Un proverbio africano, “Ba alu pamvu siri ru” (Lugbara - Uganda), dice: "L'impronta d’una sola persona è sempre debole”.

La proposta di un decalogo

Per questo, Bruno Forte, teologo ed arcivescovo di Chieti-Vasto (Italia), offre per un vero sinodo: La proposta di un decalogo -The Proposal of a Decalogue-. Se "dialogo" significa "incontro con la parola" (dia-logos), il dialogo è necessario per camminare insieme, per vivere, cioè, questo stile di "sinodalità" (sinodo significa cammino fatto insieme), con cui Papa Francesco chiama la Chiesa ad affrontare le sfide e le promesse del nostro tempo.

Per vivere un autentico processo sinodale, la Chiesa deve essere sempre più un popolo in dialogo, al suo interno e con gli altri. Il cammino della sinodalità richiede a tutti noi di verificare la nostra capacità di dialogare nella verità. Invito a farlo esaminandoci sulla base di questo decalogo, che ho stilato diversi anni fa e che ho messo alla prova in molte occasioni per insegnarci a dialogare:

1-. Non c'è dialogo senza umiltà. Accettando di ascoltare gli altri, rinunciando ad ogni pretesa nei loro confronti, apriamo la strada alla verità, alla quale tutti dobbiamo obbedienza.

2-. Non c'è dialogo senza ascolto. Bisogna mettere a tacere i pregiudizi e le paure, aprirsi al nuovo, rispettare l'estraneità degli altri, accoglierli con fiducia come ospiti interiori, desiderosi di sperimentare la nostra comune appartenenza alla verità ed all'amore che salva.

3-. Non c'è dialogo senza stupore. Stupirsi, perché si vede il mondo con occhi diversi, si sente di essere una parte in causa e non il tutto. Mettersi in gioco e rischiare disorienta, ma ci libera da false resistenze e ci rende capaci di accogliere la verità da qualsiasi parte venga.

4-. Non c'è dialogo senza un linguaggio comune. Per capire ciò che l'altro dice, dobbiamo ascoltare il suo cuore e rispettare la situazione vitale da cui proviene. Solo così il dialogo può essere un "incontro nella parola" (dia-logos).

5-. Non c'è dialogo senza silenzio. Il silenzio è necessario sia per ascoltare e riflettere su ciò che l'altro propone, sia per esprimere un'autentica vicinanza, spesso trasmessa attraverso gesti piuttosto che con le parole. Non diremo parole vere se prima non abbiamo camminato a lungo sul sentiero del silenzio!
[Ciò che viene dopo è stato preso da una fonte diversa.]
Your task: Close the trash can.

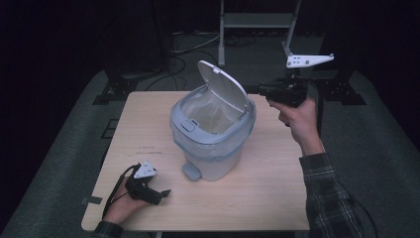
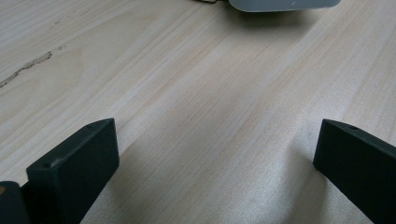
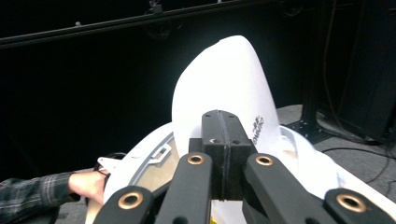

6-. Non c'è dialogo senza libertà. Per essere aperti al dialogo e viverlo, dobbiamo essere liberi da noi stessi, pronti a metterci in discussione; liberi dagli altri, rifiutando i condizionamenti e le paure che a volte ci impongono; liberi di obbedire solo alla verità, che ci rende liberi (cfr. Gv 8,32).

7-. Non c'è dialogo senza perdono reciproco. Chi vuole dialogare deve svuotare la mente ed il cuore da ogni risentimento o ferita per i torti subiti. Ricordando che il cuore deve essere purificato chiedendo ed offrendo perdono.

8-. Non c'è dialogo senza conoscenza reciproca. L'ignoranza dell'altro, della sua cultura, del suo mondo vitale, è alla base di incomprensioni e chiusure. Per dialogare bisogna conoscere l'altro e farsi conoscere da lui.

9-. Non c'è dialogo senza responsabilità. Chi dialoga non deve mai dimenticare la rete di relazioni umane da cui proviene ed a cui deve rendere conto. Il dialogo non elimina, ma aumenta il senso di responsabilità che ciascuno deve avere nei confronti del bene di tutti.

10-. Non c'è dialogo senza verità. Chi non ha la passione per la verità non potrà dialogare. Nel dialogo il cuore si apre a colui che è la verità, il Dio vivente, che viene ad abitare nella persona che -dialogando con lui- accoglie il suo amore per lui.

Il dialogo richiede quindi umiltà, ascolto, capacità di stupirsi, comprensione, silenzio, libertà in relazione a sé stessi, agli altri e alle cose, reciprocità nel perdono e nella conoscenza reciproca, responsabilità nella volontà di fare il bene e obbedienza alla verità.